What you will do: Pull out every line below that holds the word "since".

The data:

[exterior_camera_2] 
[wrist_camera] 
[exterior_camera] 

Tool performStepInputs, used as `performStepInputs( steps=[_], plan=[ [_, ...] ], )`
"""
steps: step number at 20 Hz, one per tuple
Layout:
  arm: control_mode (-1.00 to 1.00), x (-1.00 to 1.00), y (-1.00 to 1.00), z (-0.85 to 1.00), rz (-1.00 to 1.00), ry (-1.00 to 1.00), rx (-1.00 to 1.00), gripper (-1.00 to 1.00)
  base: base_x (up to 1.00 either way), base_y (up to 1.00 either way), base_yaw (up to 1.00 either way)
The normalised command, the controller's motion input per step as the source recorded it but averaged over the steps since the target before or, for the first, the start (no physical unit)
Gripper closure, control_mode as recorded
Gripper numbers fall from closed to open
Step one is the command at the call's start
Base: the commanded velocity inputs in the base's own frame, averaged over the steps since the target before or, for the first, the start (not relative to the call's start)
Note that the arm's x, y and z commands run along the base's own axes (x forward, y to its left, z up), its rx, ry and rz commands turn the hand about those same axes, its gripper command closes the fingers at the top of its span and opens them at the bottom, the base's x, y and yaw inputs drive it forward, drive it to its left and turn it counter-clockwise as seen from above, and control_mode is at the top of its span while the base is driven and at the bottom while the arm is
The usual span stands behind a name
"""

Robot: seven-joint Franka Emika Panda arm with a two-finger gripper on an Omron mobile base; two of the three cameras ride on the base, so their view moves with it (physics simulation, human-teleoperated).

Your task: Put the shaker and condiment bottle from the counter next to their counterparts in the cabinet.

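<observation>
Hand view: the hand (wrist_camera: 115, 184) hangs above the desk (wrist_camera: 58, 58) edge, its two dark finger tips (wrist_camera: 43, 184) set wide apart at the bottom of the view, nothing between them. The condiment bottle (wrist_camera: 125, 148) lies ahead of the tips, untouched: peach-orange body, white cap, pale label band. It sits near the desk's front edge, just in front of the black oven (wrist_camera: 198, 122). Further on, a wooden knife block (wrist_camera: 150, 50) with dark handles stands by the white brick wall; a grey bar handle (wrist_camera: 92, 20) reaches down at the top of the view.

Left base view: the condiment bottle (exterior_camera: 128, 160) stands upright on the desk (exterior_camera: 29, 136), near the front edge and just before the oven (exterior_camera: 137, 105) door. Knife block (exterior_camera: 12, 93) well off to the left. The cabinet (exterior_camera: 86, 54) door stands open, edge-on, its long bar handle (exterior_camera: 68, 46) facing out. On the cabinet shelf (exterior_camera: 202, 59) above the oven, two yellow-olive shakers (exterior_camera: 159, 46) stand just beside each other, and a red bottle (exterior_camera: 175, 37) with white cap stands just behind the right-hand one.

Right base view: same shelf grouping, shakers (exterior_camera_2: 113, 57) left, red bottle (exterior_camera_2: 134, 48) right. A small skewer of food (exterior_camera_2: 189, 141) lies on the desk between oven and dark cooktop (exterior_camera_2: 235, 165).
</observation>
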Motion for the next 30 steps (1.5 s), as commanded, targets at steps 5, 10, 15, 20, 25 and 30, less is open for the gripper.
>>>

Final answer:
The normalised command, the controller's motion input per step as the source recorded it but averaged over the steps since the target before or, for the first, the start (no physical unit)
Base: the commanded velocity inputs in the base's own frame, averaged over the steps since the target before or, for the first, the start (not relative to the call's start)

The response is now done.